USA TODAY International Edition
‘Future Man’ Josh Hutcherson saves Earth
If Future Man’s concept brings to mind The Last Starfighter, it’s not a sneaky ruse.
In the Hulu comedy (all 13 episodes available Tuesday), you’re supposed to think of the 1984 sci-fi film — supplemented by a plentiful supply of grossout jokes — when watching ordinary janitor and talented video gamer Josh Futturman (Josh Hutcherson, The Hunger Games) try to save humanity after he’s selected by fantasy characters from the future.
But a well-meaning, not exactly formidable young man is hardly the superhero the game warriors Tiger (Eliza Coupe) and Wolf (Derek Wilson) expect when they meet Josh, the winner of a devilishly difficult video game that also serves as savior detector.
The closest thing he has to a superpower is an expansive knowledge of pop culture that lets him fashion solutions to time-travel conundrums and other sci-fi challenges by relying on his recall of Back to the Future, Terminator 2 and other seminal projects.
“His knowledge of tropes, how things traditionally would go in these scenarios in movies and television shows, is a very active conversation as they are trying to decide what to do,” says executive producer Seth Rogen.
Rogen and longtime producing partner Evan Goldberg share Josh’s passion for pop culture.

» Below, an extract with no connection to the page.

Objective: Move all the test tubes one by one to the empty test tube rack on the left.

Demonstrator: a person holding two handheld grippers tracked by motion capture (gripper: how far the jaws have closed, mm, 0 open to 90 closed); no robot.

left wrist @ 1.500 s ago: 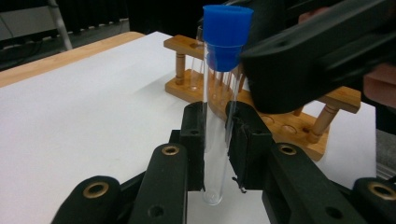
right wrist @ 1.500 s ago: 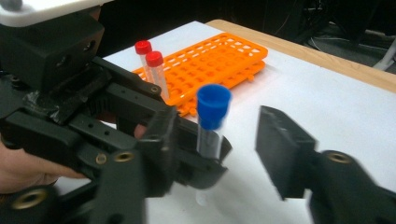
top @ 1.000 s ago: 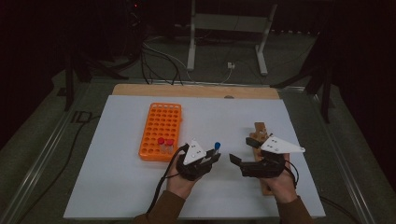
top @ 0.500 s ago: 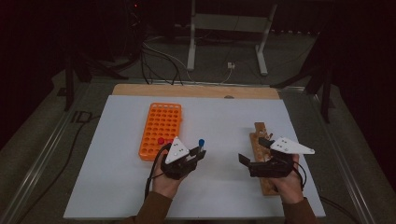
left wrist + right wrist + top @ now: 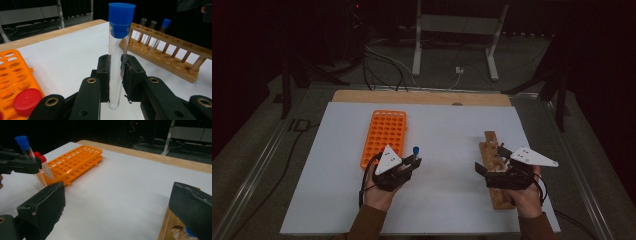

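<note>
Two grippers work low over the white table (image 5: 447, 125): the left gripper (image 5: 115, 72) pinches a blue-capped tube (image 5: 117, 57) upright beside the orange rack (image 5: 384, 137), while the right gripper (image 5: 492, 165), jaws just spread wide with nothing between, hovers above the wooden rack (image 5: 493, 150). Farther off runs the table's wooden edge (image 5: 422, 97).

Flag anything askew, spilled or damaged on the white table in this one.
Nothing stands out. The left gripper holds a clear blue-capped test tube upright; the orange plastic rack and the wooden tube rack lie flat on the white table, with no spills or breakage visible.
</note>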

The overflowing basket of Easter eggs serves as more than just nerdfriendly name-dropping. It provides Josh the history and logic to solve problems on the way to completing his mission: stop a scientist discovering a cure for herpes — a solution that would also mean the end of the world.
“One of the best things the show does is take things that seem like jokes and make them into important plot points,” Rogen says. Such knowing references anchors “some pretty weird subject matter,” as does Hutcherson.

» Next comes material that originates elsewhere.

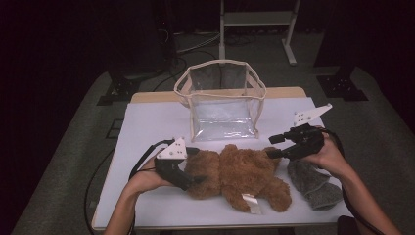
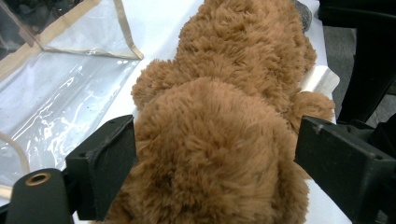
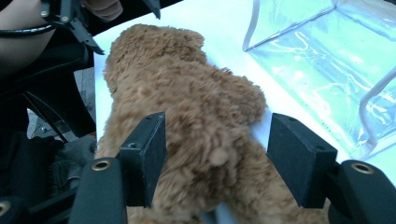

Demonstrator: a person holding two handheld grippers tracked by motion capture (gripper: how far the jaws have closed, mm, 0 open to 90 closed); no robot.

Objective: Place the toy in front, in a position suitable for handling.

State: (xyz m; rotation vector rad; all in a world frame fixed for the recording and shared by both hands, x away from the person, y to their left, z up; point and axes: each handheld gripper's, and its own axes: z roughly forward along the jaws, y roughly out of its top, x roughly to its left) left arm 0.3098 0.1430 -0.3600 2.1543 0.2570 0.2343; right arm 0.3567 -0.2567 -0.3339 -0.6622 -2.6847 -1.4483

“The show is so crazy that to have someone at its core able to convey the stakes and emotional side of it is the only thing that would make all the other stuff function at all,” he says.
Hutcherson imagines Josh as overwhelmed after being sucked into Future Man’s incredible world, but having the wherewithal to succeed.

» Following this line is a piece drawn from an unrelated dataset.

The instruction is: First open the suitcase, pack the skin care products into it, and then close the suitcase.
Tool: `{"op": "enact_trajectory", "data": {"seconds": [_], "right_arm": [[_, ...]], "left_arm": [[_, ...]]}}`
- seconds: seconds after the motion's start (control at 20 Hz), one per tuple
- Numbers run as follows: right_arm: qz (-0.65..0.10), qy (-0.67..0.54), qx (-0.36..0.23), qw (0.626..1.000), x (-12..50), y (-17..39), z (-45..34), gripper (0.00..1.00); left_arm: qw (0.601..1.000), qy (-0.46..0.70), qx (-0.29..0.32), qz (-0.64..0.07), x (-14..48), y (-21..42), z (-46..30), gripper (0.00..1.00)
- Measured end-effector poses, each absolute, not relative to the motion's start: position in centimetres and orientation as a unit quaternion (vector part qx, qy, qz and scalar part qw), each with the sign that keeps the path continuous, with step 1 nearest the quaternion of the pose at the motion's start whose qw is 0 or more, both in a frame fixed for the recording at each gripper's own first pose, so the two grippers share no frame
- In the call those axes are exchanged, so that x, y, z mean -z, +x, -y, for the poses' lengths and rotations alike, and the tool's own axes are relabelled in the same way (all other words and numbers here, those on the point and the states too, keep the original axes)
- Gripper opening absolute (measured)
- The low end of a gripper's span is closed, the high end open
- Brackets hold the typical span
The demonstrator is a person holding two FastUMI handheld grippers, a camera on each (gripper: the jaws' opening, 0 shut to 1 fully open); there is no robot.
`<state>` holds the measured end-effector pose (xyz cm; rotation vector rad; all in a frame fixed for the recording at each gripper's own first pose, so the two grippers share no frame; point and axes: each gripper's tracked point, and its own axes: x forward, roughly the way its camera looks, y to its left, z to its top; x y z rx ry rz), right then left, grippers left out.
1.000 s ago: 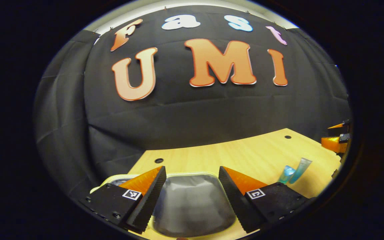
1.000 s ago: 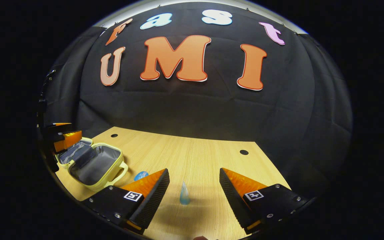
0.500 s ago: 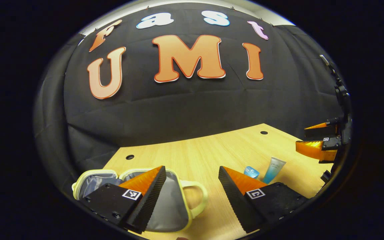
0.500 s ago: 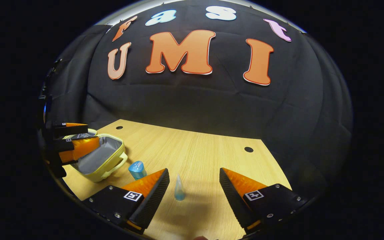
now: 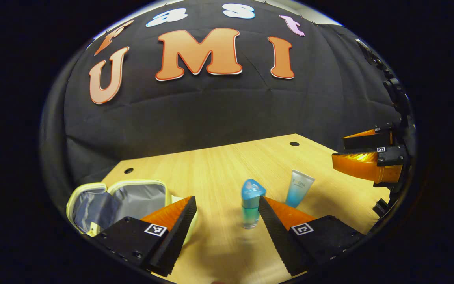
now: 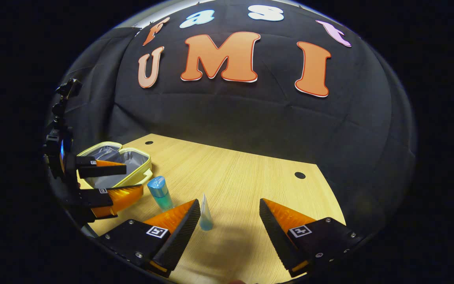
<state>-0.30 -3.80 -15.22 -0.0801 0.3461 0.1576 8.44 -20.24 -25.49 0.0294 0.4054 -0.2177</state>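
Note:
A small pale-yellow suitcase (image 5: 93,197) lies open on the wooden table, its grey lining showing; it appears again as the suitcase (image 6: 132,167) in the right gripper view. A blue-capped bottle (image 5: 250,207) stands upright just ahead of my open left gripper (image 5: 227,215), close to its right finger. A light-blue tube (image 5: 298,188) stands on its cap further right. In the right gripper view the bottle (image 6: 160,193) and the tube (image 6: 205,215) stand near my open right gripper (image 6: 230,217), the tube beside its left finger. Both grippers hold nothing.
The wooden table (image 5: 219,165) has small round holes near its back corners and ends at the black cloth wall. The right gripper (image 5: 365,157) hangs open at the right edge of the left gripper view; the left gripper (image 6: 105,185) shows open beside the suitcase.
My left gripper has swung right, away from over the suitcase, and now faces the bottle. The right gripper has shifted slightly right, so the tube sits nearer its left finger.

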Motion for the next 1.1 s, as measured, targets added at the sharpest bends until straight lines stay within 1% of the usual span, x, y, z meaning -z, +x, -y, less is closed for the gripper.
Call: {"op": "enact_trajectory", "data": {"seconds": [0.2, 0.3, 0.45, 0.55, 0.6, 0.65, 0.7, 0.75, 0.8, 0.85, 0.9, 0.95, 1.0, 1.1], "right_arm": [[-0.174, -0.036, -0.079, 0.981, 17.0, -0.9, 4.6, 0.96], [-0.18, -0.038, -0.081, 0.98, 18.3, -1.0, 4.8, 0.96], [-0.183, -0.047, -0.087, 0.978, 19.2, -1.1, 4.7, 0.96], [-0.182, -0.05, -0.097, 0.977, 19.7, -0.5, 4.3, 0.96], [-0.183, -0.051, -0.101, 0.977, 20.0, -0.3, 3.9, 0.96], [-0.187, -0.05, -0.107, 0.975, 20.4, 0.0, 3.4, 0.96], [-0.19, -0.048, -0.115, 0.974, 20.8, 0.1, 2.7, 0.96], [-0.193, -0.046, -0.128, 0.972, 21.2, 0.1, 1.8, 0.96], [-0.198, -0.047, -0.139, 0.969, 21.7, 0.2, 0.8, 0.96], [-0.202, -0.048, -0.15, 0.967, 22.3, 0.3, 0.0, 0.96], [-0.206, -0.05, -0.158, 0.964, 23.0, 0.5, -0.8, 0.96], [-0.209, -0.05, -0.166, 0.962, 23.5, 0.9, -1.4, 0.96], [-0.213, -0.051, -0.173, 0.96, 24.2, 1.2, -2.0, 0.96], [-0.226, -0.051, -0.185, 0.955, 25.7, 1.9, -2.9, 0.96]], "left_arm": [[0.968, -0.011, 0.122, -0.218, 29.0, 9.6, 23.7, 0.99], [0.965, -0.03, 0.119, -0.232, 31.0, 10.3, 24.6, 0.99], [0.964, -0.055, 0.115, -0.234, 32.4, 11.8, 25.0, 0.99], [0.962, -0.058, 0.116, -0.239, 33.2, 12.3, 25.2, 0.94], [0.961, -0.062, 0.118, -0.242, 33.5, 12.4, 25.3, 0.88], [0.959, -0.066, 0.121, -0.246, 33.9, 12.5, 25.5, 0.87], [0.958, -0.066, 0.121, -0.251, 34.3, 12.5, 25.3, 0.8], [0.958, -0.069, 0.121, -0.252, 34.5, 12.7, 25.5, 0.67], [0.957, -0.067, 0.122, -0.254, 34.8, 12.9, 25.4, 0.57], [0.957, -0.067, 0.124, -0.252, 34.3, 12.9, 25.3, 0.43], [0.957, -0.062, 0.128, -0.254, 34.4, 12.8, 25.3, 0.48], [0.957, -0.057, 0.126, -0.253, 33.9, 12.5, 25.1, 0.47], [0.956, -0.053, 0.129, -0.257, 34.1, 12.4, 25.2, 0.44], [0.957, -0.049, 0.126, -0.255, 33.8, 12.5, 24.8, 0.44]]}}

“He has a hard time adjusting to the reality he’s been smacked in the face with. He’s bewildered,” he says. “But he’s actually very intelligent. He comes up with (intricate) plans in high-pressure moments.”
The Hulu series contains the R-rated humor that Rogen-Goldberg fans love, but it takes the comedy in a different direction with action, sci-fi and fantasy. It also meets the pair’s producing criteria: “What would we want to watch?”